What lines below include the string "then"? Pick them out and copy them.

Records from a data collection
------------------------------------------------------------------------
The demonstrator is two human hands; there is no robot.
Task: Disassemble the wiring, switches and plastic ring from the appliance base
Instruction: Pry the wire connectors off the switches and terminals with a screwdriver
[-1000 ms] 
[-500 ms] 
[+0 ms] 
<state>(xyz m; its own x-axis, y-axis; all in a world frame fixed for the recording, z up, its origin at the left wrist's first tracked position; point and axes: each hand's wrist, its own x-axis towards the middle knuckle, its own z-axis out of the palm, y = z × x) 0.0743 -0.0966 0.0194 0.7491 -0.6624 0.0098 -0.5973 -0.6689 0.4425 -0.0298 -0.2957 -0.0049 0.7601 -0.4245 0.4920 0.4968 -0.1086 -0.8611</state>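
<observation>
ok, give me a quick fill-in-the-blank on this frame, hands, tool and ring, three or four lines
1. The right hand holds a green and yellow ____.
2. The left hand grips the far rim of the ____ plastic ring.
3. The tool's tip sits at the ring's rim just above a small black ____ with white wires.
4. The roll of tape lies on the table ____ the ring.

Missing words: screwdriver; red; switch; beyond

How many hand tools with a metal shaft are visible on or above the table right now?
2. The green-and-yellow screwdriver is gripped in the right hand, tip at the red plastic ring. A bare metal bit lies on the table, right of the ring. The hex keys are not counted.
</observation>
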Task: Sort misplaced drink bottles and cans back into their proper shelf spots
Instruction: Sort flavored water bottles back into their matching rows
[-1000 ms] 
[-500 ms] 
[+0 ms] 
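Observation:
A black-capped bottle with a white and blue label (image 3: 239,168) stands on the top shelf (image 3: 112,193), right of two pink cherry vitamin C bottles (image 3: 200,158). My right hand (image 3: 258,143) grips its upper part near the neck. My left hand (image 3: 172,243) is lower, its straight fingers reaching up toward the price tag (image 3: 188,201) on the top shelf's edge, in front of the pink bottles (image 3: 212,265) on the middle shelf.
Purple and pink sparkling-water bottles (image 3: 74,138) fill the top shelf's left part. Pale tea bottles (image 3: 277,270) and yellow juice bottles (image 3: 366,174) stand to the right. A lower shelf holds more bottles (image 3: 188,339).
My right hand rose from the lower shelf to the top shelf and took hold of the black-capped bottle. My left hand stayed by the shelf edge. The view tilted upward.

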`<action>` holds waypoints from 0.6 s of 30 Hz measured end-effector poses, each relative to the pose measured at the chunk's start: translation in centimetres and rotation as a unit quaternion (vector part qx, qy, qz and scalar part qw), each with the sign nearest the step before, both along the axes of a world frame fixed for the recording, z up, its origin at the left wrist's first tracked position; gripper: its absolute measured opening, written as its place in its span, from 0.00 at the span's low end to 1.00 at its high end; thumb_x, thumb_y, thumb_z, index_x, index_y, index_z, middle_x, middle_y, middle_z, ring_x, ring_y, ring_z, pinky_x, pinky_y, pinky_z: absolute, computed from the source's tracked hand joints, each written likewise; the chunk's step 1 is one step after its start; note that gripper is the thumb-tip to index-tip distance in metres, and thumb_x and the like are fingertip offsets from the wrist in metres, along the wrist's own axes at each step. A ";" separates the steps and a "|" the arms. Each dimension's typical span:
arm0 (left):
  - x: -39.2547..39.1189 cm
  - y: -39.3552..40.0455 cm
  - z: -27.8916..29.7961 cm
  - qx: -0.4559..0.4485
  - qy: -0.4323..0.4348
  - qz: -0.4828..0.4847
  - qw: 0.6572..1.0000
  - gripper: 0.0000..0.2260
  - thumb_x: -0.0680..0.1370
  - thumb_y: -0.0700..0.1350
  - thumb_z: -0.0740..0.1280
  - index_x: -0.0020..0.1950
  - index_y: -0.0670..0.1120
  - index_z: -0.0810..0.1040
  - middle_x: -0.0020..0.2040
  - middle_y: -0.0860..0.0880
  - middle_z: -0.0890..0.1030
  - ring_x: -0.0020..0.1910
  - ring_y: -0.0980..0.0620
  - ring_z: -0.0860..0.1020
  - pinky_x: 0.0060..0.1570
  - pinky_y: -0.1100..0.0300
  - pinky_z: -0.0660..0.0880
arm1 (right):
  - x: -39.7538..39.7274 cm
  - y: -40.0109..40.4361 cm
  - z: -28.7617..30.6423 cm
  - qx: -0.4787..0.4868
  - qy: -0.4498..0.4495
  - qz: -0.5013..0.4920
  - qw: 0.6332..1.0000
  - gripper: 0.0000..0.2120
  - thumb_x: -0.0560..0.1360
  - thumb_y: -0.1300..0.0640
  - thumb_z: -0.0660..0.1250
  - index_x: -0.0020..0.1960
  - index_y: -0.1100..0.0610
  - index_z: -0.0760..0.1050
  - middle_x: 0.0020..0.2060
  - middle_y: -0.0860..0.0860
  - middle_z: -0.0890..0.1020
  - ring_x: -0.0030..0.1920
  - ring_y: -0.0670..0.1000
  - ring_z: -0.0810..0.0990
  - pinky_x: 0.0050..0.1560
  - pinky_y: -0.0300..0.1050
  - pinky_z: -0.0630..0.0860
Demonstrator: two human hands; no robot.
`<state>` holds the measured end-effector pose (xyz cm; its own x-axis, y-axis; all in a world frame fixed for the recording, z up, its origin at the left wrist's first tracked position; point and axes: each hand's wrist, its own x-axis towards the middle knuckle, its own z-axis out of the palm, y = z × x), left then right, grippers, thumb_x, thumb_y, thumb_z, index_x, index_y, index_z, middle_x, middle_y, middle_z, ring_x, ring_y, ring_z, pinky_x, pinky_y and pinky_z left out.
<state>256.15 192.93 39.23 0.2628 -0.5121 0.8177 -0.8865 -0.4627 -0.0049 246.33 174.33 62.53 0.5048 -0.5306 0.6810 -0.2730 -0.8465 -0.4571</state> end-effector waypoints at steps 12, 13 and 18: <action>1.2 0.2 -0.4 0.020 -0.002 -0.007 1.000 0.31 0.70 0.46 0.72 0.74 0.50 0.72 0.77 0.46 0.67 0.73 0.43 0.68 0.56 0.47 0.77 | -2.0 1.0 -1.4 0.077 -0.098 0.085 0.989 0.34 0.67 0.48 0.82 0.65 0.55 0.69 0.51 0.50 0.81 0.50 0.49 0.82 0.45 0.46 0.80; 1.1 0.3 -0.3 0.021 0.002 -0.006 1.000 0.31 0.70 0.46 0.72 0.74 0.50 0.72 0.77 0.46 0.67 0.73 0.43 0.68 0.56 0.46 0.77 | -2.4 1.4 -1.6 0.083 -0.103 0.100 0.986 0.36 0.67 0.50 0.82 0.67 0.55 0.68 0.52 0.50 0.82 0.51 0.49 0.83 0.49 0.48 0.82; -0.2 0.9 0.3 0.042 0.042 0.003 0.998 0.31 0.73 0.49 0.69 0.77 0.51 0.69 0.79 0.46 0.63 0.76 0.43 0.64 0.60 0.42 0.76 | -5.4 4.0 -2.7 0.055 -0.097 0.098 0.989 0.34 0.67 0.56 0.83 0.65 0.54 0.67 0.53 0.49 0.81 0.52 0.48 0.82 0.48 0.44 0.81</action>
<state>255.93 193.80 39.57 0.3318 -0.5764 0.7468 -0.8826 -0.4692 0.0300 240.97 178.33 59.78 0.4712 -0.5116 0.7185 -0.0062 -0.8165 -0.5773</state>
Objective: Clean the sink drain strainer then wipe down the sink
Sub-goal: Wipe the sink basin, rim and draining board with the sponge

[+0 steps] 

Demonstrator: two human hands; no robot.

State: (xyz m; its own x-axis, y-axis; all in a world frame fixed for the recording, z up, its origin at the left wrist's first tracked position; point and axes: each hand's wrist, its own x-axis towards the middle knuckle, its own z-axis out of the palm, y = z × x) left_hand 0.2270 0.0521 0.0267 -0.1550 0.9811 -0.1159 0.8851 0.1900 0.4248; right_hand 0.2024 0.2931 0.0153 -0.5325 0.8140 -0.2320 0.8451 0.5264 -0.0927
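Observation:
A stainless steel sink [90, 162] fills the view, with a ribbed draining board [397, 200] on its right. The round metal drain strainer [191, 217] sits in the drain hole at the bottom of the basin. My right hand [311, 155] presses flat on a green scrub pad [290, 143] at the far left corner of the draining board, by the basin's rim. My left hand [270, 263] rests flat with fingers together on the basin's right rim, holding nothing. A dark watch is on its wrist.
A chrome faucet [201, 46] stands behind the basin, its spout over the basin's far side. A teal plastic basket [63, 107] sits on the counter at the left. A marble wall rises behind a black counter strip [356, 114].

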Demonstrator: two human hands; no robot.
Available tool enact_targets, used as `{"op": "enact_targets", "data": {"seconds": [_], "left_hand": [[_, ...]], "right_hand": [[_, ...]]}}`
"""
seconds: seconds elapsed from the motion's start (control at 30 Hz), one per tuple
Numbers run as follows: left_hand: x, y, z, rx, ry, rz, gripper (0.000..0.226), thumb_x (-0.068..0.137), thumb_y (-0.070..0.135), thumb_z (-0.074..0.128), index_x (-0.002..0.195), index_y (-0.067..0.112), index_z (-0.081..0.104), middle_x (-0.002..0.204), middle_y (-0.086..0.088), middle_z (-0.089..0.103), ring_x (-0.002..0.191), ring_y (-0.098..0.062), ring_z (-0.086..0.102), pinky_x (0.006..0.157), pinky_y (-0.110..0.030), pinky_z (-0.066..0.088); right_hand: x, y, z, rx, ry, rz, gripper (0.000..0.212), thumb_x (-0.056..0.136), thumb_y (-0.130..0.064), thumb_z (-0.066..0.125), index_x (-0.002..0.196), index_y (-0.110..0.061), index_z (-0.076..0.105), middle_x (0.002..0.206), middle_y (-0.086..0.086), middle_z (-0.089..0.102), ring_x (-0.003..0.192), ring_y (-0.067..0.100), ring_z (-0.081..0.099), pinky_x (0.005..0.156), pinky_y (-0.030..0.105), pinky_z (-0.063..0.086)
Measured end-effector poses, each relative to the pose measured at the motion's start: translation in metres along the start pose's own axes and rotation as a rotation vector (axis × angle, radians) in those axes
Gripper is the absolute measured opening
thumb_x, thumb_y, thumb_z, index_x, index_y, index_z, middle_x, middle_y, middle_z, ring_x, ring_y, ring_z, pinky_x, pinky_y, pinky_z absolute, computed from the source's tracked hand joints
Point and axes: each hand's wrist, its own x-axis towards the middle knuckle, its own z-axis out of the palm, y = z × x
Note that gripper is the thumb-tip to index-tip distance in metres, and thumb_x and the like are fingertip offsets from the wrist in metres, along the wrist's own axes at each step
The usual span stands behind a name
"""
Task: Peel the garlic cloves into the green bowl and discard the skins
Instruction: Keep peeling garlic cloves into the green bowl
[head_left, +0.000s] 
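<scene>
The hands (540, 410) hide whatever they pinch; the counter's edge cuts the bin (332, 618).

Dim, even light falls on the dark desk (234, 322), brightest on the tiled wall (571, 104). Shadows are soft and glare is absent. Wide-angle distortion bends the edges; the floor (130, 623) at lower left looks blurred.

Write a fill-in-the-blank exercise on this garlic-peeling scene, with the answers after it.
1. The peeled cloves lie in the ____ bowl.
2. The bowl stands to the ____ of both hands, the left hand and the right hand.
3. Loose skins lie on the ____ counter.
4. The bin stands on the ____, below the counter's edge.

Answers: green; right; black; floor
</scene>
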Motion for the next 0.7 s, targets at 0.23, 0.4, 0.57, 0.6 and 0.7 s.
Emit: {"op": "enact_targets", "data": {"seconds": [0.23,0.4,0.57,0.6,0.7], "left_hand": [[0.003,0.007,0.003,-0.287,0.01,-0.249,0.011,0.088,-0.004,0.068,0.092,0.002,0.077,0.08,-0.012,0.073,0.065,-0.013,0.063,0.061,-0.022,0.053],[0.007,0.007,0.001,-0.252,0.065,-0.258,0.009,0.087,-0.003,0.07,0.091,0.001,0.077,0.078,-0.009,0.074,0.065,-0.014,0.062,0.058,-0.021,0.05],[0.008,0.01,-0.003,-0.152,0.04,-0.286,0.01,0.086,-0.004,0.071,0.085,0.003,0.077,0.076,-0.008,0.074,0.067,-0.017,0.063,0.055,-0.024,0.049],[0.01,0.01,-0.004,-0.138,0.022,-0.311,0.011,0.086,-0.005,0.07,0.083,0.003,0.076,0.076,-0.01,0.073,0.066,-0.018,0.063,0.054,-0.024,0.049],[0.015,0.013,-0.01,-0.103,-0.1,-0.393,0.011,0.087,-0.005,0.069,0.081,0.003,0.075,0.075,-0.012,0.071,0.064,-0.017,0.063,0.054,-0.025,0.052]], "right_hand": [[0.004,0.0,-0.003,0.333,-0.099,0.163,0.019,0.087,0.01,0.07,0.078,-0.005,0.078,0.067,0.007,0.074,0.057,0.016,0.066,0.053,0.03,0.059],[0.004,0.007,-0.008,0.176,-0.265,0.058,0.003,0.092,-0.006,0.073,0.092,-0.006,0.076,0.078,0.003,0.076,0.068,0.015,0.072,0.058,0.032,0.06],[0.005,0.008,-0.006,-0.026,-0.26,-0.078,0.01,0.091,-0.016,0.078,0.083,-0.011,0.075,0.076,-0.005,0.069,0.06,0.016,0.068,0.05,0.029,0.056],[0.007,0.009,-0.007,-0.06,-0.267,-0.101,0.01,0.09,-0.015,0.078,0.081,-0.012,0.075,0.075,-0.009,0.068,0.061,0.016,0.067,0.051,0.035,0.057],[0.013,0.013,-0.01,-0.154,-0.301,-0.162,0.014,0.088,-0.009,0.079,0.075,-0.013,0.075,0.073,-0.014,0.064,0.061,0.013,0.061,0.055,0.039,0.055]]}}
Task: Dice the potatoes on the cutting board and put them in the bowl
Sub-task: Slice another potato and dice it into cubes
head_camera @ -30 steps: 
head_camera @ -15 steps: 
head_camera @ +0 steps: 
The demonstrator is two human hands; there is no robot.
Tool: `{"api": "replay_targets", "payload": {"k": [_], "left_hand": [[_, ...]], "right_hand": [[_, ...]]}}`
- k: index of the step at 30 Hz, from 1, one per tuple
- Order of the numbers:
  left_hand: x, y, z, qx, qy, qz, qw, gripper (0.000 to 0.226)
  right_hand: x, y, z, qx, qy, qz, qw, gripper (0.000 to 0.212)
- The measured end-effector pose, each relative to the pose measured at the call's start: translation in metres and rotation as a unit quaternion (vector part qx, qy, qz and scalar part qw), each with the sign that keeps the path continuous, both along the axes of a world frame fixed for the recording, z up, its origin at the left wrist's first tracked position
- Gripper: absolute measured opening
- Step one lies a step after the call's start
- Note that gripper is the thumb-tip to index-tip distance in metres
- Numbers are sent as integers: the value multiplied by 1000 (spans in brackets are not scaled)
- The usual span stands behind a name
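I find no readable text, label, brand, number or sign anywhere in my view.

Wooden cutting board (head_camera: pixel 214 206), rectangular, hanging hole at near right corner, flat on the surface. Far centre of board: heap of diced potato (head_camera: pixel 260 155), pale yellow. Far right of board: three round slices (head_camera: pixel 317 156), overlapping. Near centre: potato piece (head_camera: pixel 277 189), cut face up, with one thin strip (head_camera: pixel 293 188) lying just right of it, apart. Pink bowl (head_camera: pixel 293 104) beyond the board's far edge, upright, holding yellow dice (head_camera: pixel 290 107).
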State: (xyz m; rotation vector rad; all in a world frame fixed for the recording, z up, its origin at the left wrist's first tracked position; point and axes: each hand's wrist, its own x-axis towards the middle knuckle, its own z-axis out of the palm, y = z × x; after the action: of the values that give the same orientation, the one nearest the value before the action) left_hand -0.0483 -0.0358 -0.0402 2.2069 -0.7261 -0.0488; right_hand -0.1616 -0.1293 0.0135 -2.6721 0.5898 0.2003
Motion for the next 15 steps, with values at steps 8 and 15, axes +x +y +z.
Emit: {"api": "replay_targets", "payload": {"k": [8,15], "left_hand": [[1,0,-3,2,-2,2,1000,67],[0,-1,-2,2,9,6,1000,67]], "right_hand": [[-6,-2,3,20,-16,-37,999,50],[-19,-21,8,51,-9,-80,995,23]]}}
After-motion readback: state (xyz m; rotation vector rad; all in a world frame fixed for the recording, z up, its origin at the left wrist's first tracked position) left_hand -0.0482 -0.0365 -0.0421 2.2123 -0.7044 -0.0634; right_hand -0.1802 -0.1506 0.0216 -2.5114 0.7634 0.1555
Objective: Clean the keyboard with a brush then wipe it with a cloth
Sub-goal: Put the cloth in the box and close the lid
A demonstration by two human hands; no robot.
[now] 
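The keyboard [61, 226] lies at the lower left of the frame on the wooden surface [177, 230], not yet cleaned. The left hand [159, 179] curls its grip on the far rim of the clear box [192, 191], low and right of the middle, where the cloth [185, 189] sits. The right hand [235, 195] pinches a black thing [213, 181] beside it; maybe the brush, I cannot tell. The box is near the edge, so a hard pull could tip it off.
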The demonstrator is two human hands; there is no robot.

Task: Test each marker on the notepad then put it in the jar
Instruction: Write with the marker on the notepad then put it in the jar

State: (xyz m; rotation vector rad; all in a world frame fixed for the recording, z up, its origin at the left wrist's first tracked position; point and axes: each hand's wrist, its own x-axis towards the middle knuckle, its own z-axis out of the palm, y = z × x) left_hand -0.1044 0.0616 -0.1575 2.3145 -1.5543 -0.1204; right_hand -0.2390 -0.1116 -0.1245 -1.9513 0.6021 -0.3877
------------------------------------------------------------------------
▶ Answer area
`<state>` holds the measured end-effector pose (xyz cm; its own x-axis, y-axis; all in a world frame fixed for the recording, z up, its origin at the left wrist's first tracked position; point and axes: each hand's wrist, its own x-axis towards the middle knuckle, its own z-axis out of the palm, y = z × x), left then right, grippers, thumb_x, thumb_y, thumb_z, index_x, index_y, index_z, middle_x, middle_y, middle_z, ring_x, ring_y, ring_z, pinky_x, pinky_y and pinky_z left out.
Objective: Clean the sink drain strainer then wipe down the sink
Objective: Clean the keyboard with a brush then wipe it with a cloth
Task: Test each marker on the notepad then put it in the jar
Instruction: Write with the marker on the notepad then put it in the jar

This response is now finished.